TASK OBJECTIVE:
Answer with the exact lines of the following material from the one containing "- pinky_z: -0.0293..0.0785" through the one containing "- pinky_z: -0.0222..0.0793", both end lines included.

RAW DATA:
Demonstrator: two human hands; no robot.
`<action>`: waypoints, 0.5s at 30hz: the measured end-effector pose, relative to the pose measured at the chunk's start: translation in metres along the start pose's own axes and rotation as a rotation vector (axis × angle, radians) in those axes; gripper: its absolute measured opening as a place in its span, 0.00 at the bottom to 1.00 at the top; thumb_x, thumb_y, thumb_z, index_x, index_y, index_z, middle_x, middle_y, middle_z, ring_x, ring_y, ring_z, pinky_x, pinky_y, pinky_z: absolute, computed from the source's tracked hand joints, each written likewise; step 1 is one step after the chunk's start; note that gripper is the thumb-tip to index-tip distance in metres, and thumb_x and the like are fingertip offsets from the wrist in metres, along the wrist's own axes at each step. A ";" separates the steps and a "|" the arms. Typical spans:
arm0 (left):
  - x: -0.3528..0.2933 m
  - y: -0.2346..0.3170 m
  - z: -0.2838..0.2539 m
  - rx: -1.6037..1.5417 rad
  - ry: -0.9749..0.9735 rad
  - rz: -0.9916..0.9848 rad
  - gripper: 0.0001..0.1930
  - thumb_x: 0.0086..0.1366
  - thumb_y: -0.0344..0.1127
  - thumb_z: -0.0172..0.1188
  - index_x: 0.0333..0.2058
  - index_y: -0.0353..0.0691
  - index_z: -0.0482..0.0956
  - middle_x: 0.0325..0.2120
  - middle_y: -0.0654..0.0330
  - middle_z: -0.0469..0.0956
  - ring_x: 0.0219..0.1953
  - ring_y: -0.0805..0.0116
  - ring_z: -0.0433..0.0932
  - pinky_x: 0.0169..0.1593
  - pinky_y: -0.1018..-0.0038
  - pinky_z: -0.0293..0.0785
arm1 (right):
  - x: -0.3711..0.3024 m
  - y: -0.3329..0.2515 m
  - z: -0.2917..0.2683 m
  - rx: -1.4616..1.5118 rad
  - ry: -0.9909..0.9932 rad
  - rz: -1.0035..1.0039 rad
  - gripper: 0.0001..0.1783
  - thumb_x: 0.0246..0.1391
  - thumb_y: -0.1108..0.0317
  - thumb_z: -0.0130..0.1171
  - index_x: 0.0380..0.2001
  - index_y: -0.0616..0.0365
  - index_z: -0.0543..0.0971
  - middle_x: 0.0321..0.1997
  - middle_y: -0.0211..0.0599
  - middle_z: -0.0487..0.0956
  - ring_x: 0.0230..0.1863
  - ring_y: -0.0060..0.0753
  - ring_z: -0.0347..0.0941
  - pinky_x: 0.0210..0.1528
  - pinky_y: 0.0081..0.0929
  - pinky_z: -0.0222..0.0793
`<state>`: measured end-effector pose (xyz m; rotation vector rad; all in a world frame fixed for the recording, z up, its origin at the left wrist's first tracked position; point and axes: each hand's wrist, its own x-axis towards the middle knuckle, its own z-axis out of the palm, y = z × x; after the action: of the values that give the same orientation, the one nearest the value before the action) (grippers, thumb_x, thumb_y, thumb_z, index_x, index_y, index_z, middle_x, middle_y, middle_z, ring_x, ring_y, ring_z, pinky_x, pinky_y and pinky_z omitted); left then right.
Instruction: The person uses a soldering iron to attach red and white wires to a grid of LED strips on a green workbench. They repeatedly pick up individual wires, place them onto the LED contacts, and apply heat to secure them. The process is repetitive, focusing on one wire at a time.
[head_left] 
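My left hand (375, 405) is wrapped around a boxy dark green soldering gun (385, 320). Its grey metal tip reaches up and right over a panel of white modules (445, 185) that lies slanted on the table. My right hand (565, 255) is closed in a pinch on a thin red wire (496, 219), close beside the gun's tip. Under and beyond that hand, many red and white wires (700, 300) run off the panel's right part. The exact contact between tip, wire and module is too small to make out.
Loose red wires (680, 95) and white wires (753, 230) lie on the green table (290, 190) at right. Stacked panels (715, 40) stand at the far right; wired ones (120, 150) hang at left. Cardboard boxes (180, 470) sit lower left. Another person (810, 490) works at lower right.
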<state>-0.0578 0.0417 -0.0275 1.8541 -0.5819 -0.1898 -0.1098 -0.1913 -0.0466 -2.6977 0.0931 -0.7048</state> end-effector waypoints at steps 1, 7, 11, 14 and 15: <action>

ANSWER FOR THE TASK:
  - pinky_z: -0.0293..0.0785
arm1 (right):
  - x: -0.3711..0.3024 m
  - y: -0.3329..0.2515 m
  - z: -0.2917..0.2683 m
  - rx: -1.4616..1.5118 rad
  - ry: -0.9909..0.9932 rad
  - rz: -1.0035..1.0039 rad
  - gripper: 0.0001..0.1783
  - thumb_x: 0.0246..0.1391
  - thumb_y: -0.1108..0.0317
  - thumb_z: -0.0130..0.1171
  - index_x: 0.0380..0.2001
  - index_y: -0.0616..0.0365
  - index_z: -0.0543..0.0971
  - middle_x: 0.0321..0.1997
  - middle_y: -0.0211..0.0599
  - middle_z: -0.0487..0.0956
  - ring_x: 0.0230..0.1863
  - ring_y: -0.0060..0.0753
  - ring_z: -0.0347..0.0941
  - pinky_x: 0.0210..0.1528
  - pinky_y: 0.0081..0.0929
  - pinky_z: -0.0222..0.0793

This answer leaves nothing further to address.